High street banks will use the interest rate rise to “clobber” borrowers and “neglect” savers, a personal finance expert has warned.
Sarah Coles, senior personal finance analyst at Hargreaves Lansdown, has predicted that banks will hike their variable rates “to the max as quickly as possible” following the first base rate increase for three years.
This follows the Bank of England’s decision to increase the base rate from 0.1 per cent to 0.25 per cent in an effort to combat rising inflation.
Coles added that savers “will grow old” waiting for the interest rate rise to be passed on to them, pointing out that the last time the Bank of England raised the base rate (in August 2018) only one in ten banks raised savings rates within a week, and only a small fraction of them passed on the rate rise in full. Meanwhile 28 per cent of banks raised mortgage rates.
“We won’t see a vast number of accounts from other providers boosting rates overnight, there are better deals available for those who are prepared to shop around,” Coles said.

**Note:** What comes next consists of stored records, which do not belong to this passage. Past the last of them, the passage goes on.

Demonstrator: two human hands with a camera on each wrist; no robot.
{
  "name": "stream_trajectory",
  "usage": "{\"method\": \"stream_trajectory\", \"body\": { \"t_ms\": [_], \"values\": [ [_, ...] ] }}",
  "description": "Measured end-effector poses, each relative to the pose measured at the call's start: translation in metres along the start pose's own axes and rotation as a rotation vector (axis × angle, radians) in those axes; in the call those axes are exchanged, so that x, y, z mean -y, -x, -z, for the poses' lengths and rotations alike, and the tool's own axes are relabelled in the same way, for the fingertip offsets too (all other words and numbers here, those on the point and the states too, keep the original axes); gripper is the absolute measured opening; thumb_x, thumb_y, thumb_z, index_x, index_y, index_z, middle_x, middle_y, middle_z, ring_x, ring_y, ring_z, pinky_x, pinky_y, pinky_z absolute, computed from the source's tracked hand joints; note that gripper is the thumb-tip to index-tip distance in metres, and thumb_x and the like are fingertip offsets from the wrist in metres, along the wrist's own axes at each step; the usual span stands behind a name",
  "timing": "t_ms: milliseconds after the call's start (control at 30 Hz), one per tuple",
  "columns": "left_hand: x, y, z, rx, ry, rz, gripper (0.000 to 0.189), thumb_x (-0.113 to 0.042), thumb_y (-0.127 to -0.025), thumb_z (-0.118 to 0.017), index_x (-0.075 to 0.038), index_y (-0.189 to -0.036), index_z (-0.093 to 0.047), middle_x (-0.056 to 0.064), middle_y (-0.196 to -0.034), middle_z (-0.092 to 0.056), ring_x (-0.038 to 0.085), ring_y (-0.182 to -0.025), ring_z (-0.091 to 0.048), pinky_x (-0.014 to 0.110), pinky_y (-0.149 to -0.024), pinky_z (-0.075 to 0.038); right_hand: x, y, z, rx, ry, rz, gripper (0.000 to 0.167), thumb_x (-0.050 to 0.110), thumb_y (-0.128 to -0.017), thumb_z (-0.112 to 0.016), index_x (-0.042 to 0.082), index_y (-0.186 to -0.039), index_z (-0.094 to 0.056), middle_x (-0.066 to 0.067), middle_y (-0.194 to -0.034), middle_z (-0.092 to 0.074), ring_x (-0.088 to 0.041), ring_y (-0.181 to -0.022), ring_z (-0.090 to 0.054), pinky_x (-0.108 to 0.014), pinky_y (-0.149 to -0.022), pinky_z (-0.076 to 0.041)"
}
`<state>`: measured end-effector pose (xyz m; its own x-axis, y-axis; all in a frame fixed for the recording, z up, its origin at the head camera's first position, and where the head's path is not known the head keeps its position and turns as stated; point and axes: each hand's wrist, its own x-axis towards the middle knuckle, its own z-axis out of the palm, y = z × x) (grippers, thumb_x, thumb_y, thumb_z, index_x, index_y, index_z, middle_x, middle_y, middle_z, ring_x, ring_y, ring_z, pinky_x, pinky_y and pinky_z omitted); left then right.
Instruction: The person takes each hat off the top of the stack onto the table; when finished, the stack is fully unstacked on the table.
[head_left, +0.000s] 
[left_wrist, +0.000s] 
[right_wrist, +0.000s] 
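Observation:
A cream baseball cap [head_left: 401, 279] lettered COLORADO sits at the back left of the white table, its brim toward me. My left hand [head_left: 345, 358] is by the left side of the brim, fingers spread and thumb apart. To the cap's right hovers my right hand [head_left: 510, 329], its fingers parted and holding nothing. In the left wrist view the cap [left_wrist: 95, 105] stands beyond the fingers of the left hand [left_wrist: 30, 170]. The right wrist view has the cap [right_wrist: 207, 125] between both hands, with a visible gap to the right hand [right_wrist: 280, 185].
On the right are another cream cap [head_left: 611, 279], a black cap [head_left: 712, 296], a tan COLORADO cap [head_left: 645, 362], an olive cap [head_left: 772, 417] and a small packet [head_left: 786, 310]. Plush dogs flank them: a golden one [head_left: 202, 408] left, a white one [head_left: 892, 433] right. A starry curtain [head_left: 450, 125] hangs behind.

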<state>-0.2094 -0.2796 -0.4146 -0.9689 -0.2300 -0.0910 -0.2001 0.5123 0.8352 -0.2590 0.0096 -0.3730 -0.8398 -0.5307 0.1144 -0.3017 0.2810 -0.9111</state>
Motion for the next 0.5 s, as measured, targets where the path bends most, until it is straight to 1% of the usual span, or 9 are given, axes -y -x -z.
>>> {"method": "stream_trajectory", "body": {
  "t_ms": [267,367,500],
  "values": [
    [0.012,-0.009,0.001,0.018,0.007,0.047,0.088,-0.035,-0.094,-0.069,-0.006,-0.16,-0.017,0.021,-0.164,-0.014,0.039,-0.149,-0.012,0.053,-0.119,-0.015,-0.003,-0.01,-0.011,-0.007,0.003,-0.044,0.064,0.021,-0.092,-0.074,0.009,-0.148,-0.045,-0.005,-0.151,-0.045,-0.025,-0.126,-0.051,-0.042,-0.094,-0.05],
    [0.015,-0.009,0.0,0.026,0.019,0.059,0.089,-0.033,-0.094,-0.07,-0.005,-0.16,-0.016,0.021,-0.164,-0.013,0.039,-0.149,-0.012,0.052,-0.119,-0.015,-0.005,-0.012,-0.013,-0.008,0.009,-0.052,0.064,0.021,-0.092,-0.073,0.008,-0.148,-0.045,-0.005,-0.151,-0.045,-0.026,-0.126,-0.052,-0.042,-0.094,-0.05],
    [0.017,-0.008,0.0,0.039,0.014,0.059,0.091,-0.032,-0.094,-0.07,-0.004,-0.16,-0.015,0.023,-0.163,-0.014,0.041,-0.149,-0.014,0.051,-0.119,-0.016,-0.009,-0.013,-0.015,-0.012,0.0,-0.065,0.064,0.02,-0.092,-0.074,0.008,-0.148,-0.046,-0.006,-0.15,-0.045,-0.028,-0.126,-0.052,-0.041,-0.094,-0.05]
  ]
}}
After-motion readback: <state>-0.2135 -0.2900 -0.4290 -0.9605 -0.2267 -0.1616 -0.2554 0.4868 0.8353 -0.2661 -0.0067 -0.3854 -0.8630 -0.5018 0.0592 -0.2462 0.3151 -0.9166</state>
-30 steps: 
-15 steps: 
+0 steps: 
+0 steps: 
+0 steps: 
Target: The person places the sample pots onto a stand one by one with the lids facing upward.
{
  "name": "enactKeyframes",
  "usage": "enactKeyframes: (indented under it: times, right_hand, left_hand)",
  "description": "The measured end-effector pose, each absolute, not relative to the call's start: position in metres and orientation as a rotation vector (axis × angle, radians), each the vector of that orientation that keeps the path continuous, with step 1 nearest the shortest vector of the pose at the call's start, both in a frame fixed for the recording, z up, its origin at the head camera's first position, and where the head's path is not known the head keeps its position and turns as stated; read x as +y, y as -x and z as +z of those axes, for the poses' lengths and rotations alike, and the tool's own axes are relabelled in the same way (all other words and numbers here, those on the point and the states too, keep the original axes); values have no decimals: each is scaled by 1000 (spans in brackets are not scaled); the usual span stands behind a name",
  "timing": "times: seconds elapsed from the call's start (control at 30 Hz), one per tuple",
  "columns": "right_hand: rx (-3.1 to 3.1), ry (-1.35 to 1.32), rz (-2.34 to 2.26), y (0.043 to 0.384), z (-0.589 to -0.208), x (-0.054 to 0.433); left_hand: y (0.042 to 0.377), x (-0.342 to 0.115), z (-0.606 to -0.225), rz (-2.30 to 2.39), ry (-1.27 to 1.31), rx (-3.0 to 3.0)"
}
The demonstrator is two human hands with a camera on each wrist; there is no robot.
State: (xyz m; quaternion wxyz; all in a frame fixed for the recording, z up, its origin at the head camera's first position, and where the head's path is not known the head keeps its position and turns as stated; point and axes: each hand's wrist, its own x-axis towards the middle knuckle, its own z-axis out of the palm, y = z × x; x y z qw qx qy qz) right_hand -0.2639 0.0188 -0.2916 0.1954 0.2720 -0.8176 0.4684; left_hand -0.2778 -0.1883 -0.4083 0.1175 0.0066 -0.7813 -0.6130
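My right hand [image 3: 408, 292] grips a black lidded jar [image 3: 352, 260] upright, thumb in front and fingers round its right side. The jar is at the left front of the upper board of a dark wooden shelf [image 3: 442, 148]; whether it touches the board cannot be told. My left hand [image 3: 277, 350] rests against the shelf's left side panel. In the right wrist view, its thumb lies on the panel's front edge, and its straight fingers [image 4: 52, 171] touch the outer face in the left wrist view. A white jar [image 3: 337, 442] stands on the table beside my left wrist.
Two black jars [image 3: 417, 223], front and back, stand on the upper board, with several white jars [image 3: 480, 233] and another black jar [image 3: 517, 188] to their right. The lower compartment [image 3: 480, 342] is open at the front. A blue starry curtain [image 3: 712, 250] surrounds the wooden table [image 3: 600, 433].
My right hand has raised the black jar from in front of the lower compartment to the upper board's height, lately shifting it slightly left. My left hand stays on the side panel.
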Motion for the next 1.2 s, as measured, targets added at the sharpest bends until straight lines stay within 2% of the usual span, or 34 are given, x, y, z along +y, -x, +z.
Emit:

“High street banks have suffered a couple of years of horribly squeezed margins, with rock bottom rates leaving them little room to manoeuvre. They’re likely to see this as an opportunity to get a bit of breathing space, and expand those margins, hiking costs for mortgage borrowers and leaving savers hanging.
“Given that growth was only marginally lower than expected, unemployment fell and inflation was much higher than anticipated, the bank felt they had no alternative but to raise rates.”

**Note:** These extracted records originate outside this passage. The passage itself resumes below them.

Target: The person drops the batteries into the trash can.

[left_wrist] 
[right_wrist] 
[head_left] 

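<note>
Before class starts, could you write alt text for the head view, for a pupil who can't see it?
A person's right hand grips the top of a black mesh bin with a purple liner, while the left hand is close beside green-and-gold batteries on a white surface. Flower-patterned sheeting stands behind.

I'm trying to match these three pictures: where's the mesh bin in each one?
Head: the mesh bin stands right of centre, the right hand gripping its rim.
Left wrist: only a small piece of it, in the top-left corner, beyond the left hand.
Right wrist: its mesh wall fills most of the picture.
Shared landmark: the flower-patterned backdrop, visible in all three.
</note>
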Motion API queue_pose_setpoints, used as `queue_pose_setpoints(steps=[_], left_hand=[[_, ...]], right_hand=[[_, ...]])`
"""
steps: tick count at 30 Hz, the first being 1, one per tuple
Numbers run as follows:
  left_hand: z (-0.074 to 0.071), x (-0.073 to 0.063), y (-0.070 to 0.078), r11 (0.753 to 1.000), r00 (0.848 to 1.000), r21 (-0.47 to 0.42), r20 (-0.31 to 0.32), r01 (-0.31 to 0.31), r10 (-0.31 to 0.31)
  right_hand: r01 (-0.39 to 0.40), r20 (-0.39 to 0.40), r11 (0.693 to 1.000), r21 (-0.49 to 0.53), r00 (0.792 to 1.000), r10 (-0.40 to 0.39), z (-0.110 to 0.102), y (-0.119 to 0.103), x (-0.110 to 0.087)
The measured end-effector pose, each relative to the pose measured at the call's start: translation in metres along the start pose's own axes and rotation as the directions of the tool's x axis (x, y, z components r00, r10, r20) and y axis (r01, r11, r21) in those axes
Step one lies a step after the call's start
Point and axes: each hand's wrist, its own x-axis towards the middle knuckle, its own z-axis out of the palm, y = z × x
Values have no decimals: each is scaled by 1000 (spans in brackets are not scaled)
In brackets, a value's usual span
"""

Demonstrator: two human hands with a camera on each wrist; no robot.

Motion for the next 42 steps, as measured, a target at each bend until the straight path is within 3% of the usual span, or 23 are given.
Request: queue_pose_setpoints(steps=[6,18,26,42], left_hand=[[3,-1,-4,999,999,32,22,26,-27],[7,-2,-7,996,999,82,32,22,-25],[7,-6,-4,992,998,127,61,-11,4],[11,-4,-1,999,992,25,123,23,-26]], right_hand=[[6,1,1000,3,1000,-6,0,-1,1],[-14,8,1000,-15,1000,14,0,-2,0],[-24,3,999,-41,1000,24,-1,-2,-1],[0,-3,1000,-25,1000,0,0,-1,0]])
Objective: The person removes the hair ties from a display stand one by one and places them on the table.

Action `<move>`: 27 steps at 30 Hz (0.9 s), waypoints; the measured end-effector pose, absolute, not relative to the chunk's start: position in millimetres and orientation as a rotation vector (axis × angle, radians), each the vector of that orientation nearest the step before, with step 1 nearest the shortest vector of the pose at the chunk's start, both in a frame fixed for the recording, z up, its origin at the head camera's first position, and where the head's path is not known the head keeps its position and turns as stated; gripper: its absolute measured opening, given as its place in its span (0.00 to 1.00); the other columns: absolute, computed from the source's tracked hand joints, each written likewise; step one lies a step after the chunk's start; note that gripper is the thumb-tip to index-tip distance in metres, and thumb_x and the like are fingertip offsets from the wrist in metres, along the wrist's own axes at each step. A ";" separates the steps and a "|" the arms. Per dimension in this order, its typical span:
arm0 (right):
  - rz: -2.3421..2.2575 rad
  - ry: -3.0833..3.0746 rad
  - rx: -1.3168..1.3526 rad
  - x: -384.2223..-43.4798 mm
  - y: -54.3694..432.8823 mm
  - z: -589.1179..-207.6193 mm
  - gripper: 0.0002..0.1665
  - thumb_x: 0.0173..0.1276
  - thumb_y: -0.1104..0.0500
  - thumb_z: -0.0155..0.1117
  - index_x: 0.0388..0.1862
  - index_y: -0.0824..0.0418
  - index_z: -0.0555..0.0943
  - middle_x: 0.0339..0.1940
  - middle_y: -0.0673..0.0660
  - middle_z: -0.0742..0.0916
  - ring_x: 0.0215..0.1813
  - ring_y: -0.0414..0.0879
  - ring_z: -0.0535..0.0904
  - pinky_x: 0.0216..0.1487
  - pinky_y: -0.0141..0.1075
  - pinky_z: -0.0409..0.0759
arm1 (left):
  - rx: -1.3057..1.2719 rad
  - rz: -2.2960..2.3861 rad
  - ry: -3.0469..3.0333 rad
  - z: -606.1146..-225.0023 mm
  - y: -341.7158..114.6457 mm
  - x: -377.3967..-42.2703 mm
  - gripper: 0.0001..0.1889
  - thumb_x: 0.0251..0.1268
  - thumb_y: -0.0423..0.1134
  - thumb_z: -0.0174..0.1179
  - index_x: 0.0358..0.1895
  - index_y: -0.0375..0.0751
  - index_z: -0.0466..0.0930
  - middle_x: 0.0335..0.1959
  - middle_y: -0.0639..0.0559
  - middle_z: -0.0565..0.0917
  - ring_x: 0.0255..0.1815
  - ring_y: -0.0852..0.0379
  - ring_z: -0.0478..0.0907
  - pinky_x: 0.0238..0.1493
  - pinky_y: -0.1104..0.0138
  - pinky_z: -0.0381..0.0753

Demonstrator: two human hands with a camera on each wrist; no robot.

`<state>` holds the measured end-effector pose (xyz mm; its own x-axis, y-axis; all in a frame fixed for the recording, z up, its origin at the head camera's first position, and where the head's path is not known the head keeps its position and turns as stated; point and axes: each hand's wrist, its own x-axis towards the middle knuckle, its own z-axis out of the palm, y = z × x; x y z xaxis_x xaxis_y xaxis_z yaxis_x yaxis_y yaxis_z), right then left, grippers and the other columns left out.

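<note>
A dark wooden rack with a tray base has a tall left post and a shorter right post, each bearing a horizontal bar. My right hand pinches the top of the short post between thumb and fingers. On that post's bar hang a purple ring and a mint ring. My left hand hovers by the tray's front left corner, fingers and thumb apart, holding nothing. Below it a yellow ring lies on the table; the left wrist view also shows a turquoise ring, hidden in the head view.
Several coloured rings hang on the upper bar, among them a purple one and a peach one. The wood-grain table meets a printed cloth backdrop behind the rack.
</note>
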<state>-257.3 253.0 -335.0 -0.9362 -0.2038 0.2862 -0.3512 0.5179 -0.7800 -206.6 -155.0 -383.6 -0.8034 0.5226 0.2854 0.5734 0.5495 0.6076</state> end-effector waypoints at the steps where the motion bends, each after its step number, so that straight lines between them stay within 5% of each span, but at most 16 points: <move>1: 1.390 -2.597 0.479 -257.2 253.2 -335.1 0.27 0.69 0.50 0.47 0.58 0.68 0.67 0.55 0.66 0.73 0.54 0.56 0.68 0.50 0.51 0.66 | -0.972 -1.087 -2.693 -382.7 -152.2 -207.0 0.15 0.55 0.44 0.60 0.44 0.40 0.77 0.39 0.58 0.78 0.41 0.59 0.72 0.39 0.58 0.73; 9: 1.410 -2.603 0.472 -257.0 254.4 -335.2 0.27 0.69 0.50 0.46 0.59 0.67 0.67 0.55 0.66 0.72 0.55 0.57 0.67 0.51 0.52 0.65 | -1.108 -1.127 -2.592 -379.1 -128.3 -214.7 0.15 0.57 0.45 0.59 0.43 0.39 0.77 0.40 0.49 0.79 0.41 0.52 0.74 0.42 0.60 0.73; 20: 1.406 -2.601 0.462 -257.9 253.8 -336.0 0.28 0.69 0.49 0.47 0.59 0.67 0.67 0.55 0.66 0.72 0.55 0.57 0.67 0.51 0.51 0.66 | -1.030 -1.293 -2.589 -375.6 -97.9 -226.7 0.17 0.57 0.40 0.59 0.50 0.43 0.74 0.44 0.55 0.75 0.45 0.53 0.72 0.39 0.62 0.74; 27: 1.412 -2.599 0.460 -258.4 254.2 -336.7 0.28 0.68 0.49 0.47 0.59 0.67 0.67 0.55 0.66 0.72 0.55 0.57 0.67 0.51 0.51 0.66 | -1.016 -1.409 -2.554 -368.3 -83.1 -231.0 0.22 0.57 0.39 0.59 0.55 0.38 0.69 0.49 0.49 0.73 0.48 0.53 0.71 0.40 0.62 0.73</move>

Coles warned that “this is unlikely be the last of the rate rises”, noting that mortgage customers will be the first to feel the pinch.
“Borrowers affected by hikes should consider remortgaging as soon as possible,” she said.
Meanwhile, Coles added that savers on the high street “may well see no change at all for now, as banks luxuriate in bigger margins instead.”
“They’re unlikely to see much movement in the wider savings market, but they should fight the temptation to stay put and wait for more rate rises over the next 12 months, because there are much better deals out there,” said Coles.
“Banks aren’t in desperate need of more financing. They’ve had a good run of cheap money from the government, and now the heat is coming out of the housing market, they don’t need the same level of cash to support the mortgage market, so there’s not a tremendous sense of urgency to race for the top of the savings charts.”